» Data items
○ ○ ○ ○ ○

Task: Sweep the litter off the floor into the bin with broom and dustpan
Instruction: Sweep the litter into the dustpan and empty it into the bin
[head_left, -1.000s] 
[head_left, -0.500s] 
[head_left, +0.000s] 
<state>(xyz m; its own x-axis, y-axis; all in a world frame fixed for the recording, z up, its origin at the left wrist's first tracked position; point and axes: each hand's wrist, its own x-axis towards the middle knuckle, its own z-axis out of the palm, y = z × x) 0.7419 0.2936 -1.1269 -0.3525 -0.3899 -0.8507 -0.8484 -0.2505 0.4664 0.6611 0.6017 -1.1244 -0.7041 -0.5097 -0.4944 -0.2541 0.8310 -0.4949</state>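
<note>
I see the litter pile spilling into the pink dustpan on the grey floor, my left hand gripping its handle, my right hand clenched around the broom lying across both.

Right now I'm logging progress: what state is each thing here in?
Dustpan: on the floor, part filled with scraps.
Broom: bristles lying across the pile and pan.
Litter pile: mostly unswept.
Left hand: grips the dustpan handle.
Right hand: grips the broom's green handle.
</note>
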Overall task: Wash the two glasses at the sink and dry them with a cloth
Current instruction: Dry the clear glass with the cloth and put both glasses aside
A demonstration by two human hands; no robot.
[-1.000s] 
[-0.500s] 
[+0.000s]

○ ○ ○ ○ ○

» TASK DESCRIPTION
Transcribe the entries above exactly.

» RESULT BELOW
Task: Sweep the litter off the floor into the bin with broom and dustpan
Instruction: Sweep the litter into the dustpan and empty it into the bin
[head_left, -1.000s] 
[head_left, -0.500s] 
[head_left, +0.000s] 
<state>(xyz m; its own x-axis, y-axis; all in a world frame fixed for the recording, z up, its origin at the left wrist's first tracked position; point and axes: each hand's wrist, its own x-axis towards the middle knuckle, its own z-axis out of the palm, y = z × x) 0.7419 0.2936 -1.1269 -0.3525 -0.3899 -0.8507 -0.8484 -0.2505 0.4664 0.6611 0.6017 -1.1244 -0.7041 -0.5097 -0.4944 -0.2541 0.8310 -0.4949</state>
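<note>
I see the litter pile spilling into the pink dustpan on the grey floor, my left hand gripping its handle, my right hand clenched around the broom lying across both.

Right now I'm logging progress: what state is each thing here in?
Dustpan: on the floor, part filled with scraps.
Broom: bristles lying across the pile and pan.
Litter pile: mostly unswept.
Left hand: grips the dustpan handle.
Right hand: grips the broom's green handle.
</note>
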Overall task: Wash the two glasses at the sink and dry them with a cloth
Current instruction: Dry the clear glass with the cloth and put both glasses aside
A demonstration by two human hands; no robot.
[-1.000s] 
[-0.500s] 
[+0.000s]

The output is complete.